Kassa overall

Kassa Overall è nato a Seattle e da quando ha iniziato a suonare ha fuso il jazz, la world music e l’hiphop.

Che poi gli piaccia suonare la batteria è un altro indizio di quello che ci si potrebbe aspettare.

Kassa Overall è nato nel 1980. A Seattle. E poi si è spostato a New York.

Inevitabilmente è stato travolto da tutto l’hiphop che conta, quello storico, quello che fino a un certo punto di un batterista non se ne sarebbe fatto nulla.
Almeno fino al punto in cui non sono arrivati Gang Starr, Jungle Borthers, Digable Planets o A Tribe Called Quest.

Credo soprattutto almeno fino al punto in cui uno dei suoi ascolti fondamentali in ambito jazz, Brandford Marsalis, non decise di dar vita ai due bellissimi dischi a nome Buckshot Lafonque.

E poi Kassa ha ascoltato e imparato tantissime altre cose, crescendo, cercando in quel che ascoltava un senso che gli appartenesse, qualcosa che non fosse solo un suono ma qualcosa in più, qualcosa di magico.

Come quel pezzo di Joan Baez, ‘There But For Fortune’ del 1964. Quella canzone che inizia così:

Show me the prison, show me the jail
Show me the prisoner, whose life has gone stale
And I’ll show you a young man
With so many reasons why
And there but for fortune, go you or I…

Dice che è importante. Perché Kassa Overall prende questo tema e lo sviluppa, oggi, attraverso tutti gli strati difficili del suo talento (occorre non fermarsi al primo ascolto, questa volta, ma abbandonarsi al mondo di Kassa e a tutti gli strati di cui è fatta la sua musica).

Kassa Overall: I Think I’m Good

Ancora più profondo l’album nel quale ci sarà questa “cover”, questa riscrittura che si intitola ‘Show Me A Prison’ e che vede anche il prezioso contributo di Angela Davis (per un suo ritratto vedi questo articolo de Il Post) che lascia un messaggio in segreteria per Kassa.
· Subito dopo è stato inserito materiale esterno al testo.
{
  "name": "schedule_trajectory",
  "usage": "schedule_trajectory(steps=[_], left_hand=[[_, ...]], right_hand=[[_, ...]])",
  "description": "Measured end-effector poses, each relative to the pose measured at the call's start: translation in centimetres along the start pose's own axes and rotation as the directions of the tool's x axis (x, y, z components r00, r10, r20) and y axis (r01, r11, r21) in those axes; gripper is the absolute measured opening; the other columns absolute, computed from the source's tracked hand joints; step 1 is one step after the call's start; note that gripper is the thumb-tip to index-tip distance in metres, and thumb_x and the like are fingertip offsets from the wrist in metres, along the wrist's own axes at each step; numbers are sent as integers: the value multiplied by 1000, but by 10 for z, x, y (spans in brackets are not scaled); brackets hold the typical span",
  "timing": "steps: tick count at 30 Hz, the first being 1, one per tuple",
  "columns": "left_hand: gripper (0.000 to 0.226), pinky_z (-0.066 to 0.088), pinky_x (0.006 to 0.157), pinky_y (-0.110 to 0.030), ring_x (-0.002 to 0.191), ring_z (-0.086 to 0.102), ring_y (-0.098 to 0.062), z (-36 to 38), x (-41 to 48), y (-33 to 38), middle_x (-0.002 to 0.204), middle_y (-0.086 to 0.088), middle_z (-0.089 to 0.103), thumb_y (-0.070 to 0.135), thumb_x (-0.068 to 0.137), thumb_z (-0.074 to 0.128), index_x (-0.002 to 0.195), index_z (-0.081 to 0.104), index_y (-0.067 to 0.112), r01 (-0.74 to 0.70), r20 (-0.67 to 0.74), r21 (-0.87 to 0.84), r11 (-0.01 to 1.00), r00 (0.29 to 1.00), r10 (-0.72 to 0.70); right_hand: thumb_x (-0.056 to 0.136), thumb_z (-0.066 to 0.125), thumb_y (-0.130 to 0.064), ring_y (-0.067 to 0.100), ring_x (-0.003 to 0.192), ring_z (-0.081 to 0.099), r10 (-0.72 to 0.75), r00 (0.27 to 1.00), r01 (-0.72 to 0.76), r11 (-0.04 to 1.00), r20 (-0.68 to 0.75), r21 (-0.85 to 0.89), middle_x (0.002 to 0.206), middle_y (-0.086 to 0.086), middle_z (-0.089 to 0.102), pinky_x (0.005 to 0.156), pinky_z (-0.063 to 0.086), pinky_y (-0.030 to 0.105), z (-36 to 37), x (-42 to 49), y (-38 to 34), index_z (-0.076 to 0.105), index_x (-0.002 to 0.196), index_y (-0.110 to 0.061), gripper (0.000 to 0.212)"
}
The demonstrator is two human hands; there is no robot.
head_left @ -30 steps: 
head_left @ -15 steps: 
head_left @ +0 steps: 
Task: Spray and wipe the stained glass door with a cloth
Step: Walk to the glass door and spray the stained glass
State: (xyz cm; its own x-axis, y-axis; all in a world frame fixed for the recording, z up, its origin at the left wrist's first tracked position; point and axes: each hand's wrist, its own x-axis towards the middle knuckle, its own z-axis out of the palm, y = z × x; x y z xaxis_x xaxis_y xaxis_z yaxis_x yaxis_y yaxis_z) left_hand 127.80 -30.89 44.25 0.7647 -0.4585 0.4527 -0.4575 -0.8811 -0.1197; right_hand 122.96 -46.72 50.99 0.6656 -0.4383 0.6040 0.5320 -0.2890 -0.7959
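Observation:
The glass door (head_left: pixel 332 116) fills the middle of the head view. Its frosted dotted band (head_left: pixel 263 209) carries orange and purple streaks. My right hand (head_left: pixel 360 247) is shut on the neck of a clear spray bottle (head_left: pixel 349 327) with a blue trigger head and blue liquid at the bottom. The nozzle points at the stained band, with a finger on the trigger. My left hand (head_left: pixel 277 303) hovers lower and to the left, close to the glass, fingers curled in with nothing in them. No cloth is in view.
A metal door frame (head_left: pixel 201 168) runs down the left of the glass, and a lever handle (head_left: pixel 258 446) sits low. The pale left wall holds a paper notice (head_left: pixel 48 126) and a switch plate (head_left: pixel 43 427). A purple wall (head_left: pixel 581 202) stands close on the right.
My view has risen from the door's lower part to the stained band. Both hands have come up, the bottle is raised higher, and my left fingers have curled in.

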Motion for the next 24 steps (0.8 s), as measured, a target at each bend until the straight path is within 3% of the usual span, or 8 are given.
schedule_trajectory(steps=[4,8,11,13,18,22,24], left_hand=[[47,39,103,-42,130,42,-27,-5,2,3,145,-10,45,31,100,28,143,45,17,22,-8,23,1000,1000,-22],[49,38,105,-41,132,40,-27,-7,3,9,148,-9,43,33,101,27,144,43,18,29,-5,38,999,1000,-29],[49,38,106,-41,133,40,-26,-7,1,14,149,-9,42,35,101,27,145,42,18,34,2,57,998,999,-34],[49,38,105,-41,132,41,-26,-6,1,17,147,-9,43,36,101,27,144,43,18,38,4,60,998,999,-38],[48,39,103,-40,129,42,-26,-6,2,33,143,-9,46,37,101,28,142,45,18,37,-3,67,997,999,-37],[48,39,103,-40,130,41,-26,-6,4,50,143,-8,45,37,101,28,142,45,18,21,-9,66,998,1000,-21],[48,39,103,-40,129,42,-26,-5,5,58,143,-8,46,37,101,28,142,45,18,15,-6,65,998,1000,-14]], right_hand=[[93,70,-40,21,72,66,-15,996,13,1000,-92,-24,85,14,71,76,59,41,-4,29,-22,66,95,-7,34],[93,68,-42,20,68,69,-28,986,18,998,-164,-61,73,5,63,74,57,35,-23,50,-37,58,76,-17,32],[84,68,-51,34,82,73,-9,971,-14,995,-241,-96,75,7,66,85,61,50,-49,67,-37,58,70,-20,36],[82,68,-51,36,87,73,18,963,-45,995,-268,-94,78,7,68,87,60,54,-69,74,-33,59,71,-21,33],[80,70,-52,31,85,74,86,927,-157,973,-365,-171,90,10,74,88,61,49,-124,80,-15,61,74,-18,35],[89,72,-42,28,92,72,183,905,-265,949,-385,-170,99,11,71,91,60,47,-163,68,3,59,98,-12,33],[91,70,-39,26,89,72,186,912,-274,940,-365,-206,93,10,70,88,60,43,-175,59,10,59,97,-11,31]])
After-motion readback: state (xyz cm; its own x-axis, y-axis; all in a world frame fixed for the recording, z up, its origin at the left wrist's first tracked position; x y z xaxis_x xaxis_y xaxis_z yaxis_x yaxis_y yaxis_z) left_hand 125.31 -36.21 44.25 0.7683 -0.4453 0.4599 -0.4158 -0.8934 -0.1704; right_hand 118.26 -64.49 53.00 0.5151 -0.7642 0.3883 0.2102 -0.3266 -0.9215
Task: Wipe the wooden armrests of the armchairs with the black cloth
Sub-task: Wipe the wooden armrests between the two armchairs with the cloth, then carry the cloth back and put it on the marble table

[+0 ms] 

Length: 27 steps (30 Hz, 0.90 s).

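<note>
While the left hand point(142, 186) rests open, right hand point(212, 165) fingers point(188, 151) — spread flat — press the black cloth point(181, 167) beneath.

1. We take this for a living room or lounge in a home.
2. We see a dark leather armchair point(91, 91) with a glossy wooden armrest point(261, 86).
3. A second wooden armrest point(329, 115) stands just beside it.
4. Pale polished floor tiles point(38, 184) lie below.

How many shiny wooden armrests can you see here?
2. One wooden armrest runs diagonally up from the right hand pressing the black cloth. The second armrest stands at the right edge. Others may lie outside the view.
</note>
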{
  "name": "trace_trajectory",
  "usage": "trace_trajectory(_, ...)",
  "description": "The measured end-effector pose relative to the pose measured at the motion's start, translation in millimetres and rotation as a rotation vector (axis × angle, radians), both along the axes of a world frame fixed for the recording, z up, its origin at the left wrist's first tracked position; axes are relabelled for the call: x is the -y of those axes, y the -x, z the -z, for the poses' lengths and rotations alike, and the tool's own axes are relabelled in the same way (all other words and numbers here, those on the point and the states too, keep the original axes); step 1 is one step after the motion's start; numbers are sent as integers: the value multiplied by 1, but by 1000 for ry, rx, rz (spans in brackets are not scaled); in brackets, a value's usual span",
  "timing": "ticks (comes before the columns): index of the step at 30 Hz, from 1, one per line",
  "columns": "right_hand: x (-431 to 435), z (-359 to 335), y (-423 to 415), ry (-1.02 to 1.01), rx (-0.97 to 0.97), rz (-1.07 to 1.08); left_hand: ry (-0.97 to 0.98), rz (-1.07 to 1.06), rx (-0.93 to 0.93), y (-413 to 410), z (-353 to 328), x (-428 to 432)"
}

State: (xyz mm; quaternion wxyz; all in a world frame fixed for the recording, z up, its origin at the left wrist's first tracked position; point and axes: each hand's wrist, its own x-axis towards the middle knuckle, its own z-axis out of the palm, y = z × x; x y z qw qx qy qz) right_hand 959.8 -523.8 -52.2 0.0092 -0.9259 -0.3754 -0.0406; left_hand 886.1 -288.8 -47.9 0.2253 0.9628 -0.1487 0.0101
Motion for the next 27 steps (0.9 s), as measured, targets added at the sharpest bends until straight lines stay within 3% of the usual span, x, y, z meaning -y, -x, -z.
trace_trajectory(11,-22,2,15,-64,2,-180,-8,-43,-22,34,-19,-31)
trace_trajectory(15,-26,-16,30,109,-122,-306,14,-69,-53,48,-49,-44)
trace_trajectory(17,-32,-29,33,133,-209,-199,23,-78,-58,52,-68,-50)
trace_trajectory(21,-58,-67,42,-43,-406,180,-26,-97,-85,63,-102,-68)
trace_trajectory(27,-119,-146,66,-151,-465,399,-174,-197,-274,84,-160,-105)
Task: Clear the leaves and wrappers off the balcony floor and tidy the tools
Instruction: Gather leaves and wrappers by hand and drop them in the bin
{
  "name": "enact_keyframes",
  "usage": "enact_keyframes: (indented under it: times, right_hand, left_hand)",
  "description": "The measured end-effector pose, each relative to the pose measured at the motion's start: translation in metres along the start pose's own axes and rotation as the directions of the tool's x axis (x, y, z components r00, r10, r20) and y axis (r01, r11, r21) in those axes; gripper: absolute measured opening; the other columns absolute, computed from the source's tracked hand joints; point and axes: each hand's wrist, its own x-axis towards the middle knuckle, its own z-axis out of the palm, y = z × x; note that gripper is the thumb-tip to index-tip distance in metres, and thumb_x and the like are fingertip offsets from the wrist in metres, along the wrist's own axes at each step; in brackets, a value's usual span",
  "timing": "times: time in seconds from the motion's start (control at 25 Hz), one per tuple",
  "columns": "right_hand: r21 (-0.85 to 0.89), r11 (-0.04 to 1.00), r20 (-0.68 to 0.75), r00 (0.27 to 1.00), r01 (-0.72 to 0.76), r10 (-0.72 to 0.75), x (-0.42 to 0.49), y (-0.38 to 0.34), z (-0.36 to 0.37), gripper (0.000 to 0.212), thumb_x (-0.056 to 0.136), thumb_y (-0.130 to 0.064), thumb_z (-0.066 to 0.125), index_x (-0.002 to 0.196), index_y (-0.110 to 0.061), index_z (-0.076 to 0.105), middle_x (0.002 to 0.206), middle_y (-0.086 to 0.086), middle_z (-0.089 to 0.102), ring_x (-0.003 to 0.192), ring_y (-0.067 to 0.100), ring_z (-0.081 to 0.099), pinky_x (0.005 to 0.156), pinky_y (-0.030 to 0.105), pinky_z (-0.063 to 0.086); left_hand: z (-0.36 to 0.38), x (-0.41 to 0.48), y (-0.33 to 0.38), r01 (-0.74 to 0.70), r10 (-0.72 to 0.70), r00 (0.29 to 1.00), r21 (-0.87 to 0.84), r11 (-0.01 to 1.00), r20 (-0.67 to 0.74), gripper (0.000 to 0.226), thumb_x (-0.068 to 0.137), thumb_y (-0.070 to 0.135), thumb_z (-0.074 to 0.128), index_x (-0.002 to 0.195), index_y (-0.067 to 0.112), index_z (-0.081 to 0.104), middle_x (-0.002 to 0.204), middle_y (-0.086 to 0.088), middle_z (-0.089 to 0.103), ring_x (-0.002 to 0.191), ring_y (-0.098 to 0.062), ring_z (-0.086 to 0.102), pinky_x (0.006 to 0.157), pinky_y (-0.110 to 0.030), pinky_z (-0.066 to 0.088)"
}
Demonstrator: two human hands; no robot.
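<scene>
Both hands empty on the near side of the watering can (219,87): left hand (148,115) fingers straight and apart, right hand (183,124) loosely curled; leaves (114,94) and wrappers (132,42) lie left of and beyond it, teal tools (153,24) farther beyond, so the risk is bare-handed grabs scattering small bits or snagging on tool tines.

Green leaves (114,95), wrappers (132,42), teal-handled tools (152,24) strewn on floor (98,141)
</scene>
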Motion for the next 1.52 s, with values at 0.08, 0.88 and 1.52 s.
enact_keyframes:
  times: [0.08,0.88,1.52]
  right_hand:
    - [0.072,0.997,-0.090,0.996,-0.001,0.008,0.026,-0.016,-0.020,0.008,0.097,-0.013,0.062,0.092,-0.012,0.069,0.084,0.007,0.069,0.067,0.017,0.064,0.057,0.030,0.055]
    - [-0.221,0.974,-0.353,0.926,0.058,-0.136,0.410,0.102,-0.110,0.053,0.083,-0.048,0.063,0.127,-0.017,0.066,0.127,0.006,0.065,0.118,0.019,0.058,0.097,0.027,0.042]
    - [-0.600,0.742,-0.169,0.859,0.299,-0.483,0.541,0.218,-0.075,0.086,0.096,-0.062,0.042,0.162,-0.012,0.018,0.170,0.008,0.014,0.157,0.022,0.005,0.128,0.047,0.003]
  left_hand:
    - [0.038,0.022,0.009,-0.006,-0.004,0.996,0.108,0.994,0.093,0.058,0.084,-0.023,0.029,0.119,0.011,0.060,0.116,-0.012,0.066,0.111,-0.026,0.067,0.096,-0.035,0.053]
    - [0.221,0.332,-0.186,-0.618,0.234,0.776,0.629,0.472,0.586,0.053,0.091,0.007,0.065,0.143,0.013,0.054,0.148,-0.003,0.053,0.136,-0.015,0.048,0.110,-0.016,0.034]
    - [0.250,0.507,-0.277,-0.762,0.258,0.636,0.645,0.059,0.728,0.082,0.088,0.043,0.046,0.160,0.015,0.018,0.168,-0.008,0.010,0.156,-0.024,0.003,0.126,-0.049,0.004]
Che lui condivide con tutti noi.

Così come condivide un disco in cui ha fatto confluire tutto il meglio della scena jazz contemporanea di New York e probabilmente anche qualcuno di cui si sentirà parlare nei prossimi anni, visto il talento.

Ha raccolto tutto e lo ha consegnato a Gilles Peterson per la sua Brownswood Recordings (che Gilles Peterson è quello della Acid Jazz, quello che ha scoperto Jamiroquai, quello che è un’istituzione nel mondo della musica insomma e adesso tra le altre cose è su BBC 6 Music con un programma che detta legge per le proposte che condivide) intitolandolo ‘I Think I’m Good’.

Che è un disco denso, forse difficile all’inizio, un disco che ha dentro un sacco di cose come ad esempio le condanne al sistema carcerario americano, la rivendicazione di una dignità per coloro che combattono per la propria salute mentale. Un disco che ritrae le persone mentalmente sensibili sono quelle che diventano gli innovatori della nostra società.

Certo, il riferimento che a questo punto arriva più chiaro può essere quello a Kariem Riggins, e ci sta tutto. Kassa Overall, però, ha un approccio ancora diverso.

Il disco è stato realizzato nel suo modo da “backpack producer”. Intendendo come “backpack producer” colui che porta nel suo zaino tutto l’occorrente per creare e fissare le idee. Un laptop, forse, o un tablet, al quale attaccare strumenti e talento. Portare in giro tutto quel che serve per creare il proprio suono, per poter mischiare sé stessi con tutte le contaminazioni che si incontrano per strada, collaborare con il mondo e con l’esterno. Uno studio nomade, dove creare nella propria perfetta comfort zone.

C’è tutto questo, c’è molto altro nel mondo artistico di Kassa Overall che si regge guardando temi come l’incarcerazione, la claustrofobia, il disagio mentale tenendo sempre una porta socchiusa anche se nell’altra stanza la speranza è fragile (e lo è per sua natura).

Il vissuto di Kassa Overall, in dodici canzoni. Questo è ‘I Think I’m Good’ che uscirà alla fine di Febbraio.